WHAT TO DO:
From the first line of the listing, copy each line exactly until you have included the line with "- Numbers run"; leave out the pictures.

MATERIAL PROVIDED:
------------------------------------------------------------------------

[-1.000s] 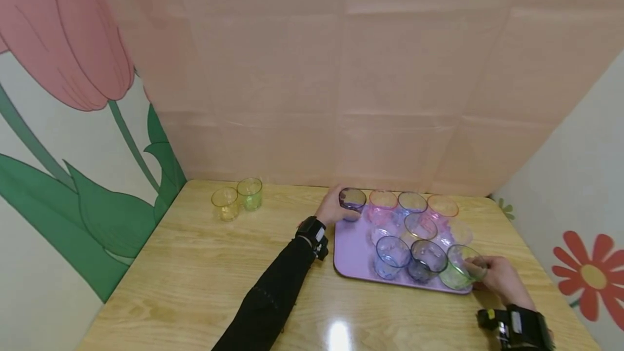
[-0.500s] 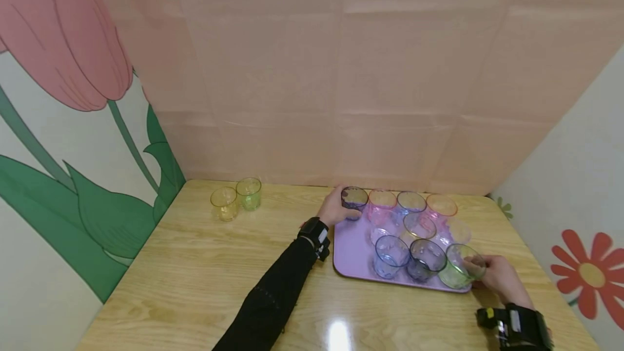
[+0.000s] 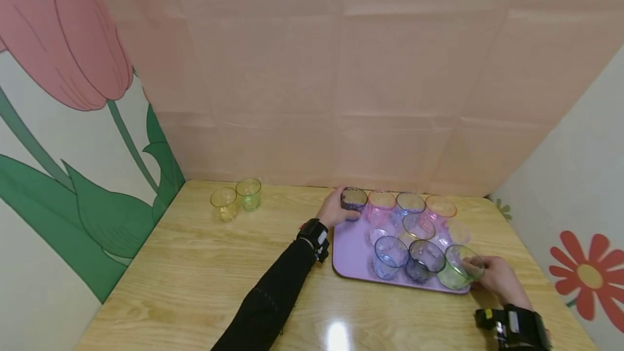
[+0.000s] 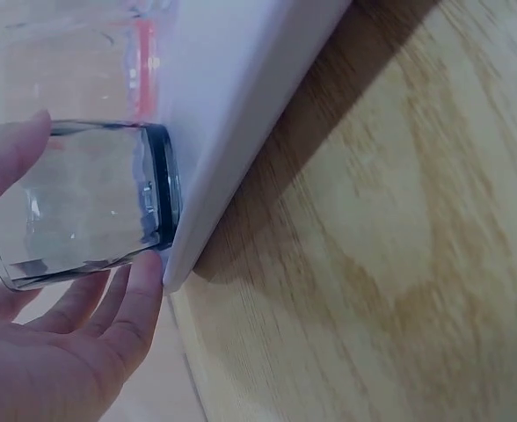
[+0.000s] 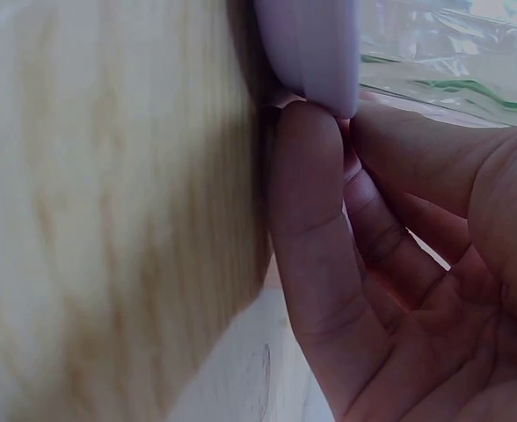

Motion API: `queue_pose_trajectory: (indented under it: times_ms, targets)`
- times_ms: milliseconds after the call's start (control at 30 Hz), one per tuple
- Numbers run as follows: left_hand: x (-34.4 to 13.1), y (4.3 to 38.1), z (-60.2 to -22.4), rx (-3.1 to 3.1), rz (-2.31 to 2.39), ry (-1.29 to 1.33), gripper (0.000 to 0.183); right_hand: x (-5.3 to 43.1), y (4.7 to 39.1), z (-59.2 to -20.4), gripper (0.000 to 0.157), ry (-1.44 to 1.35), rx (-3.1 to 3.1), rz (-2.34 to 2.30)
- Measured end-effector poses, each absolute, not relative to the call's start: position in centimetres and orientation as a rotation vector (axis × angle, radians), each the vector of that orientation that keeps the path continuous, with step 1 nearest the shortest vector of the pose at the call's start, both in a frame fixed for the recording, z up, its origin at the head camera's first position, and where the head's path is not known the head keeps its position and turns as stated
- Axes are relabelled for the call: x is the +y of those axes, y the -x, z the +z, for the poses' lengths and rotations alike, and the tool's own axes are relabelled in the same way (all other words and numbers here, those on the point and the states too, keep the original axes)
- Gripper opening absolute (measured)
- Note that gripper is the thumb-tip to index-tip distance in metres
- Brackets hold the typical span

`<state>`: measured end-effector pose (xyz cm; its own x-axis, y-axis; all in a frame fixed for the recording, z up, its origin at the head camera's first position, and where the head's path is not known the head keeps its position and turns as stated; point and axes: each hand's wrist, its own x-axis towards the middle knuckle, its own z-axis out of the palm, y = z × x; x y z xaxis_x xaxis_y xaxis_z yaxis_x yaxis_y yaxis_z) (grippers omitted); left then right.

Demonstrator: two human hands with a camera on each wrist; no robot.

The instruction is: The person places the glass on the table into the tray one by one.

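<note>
My left hand grips a dark-tinted glass at the back left corner of a purple tray. In the left wrist view, thumb and fingers lie on opposite sides of this glass, its base at the tray's rim. My right hand is at the tray's front right corner, beside a green glass. Up close in the right wrist view, a fingertip and thumb pinch the tray's edge. A dark glass and a blue glass stand along the tray's front.
Behind them on the tray sit several more tinted glasses, pink-rimmed and amber-rimmed ones among them. Far left on the wooden table stand a yellow glass and a light green glass. A peach sheet hangs behind the table.
My left hand and its dark glass have shifted slightly right, towards the pink-rimmed glass. The right hand keeps its place at the tray corner.
</note>
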<state>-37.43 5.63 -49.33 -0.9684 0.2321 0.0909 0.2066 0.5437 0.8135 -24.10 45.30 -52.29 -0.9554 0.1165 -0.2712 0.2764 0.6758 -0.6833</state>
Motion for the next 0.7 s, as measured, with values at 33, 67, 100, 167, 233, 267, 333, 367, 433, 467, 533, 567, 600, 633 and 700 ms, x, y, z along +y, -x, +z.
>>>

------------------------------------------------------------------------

SOLUTION TO THIS TASK:
[-1.000s] 
[-0.500s] 
[+0.000s] 
[+0.000s] 
[+0.000s] 

Motion API: `queue_pose_trajectory: (indented under it: times_ms, targets)`
- times_ms: milliseconds after the call's start (control at 30 Hz), one per tuple
- Numbers run as follows: left_hand: x (-34.4 to 13.1), y (4.3 to 38.1), z (-60.2 to -22.4), rx (-3.1 to 3.1), rz (-2.31 to 2.39), ry (-1.29 to 1.33), gripper (0.000 to 0.183); right_hand: x (-5.3 to 43.1), y (4.7 to 39.1), z (-59.2 to -20.4), gripper (0.000 to 0.157), ry (-1.44 to 1.35), rx (-3.1 to 3.1), rz (-2.34 to 2.30)

This exercise has now been finished.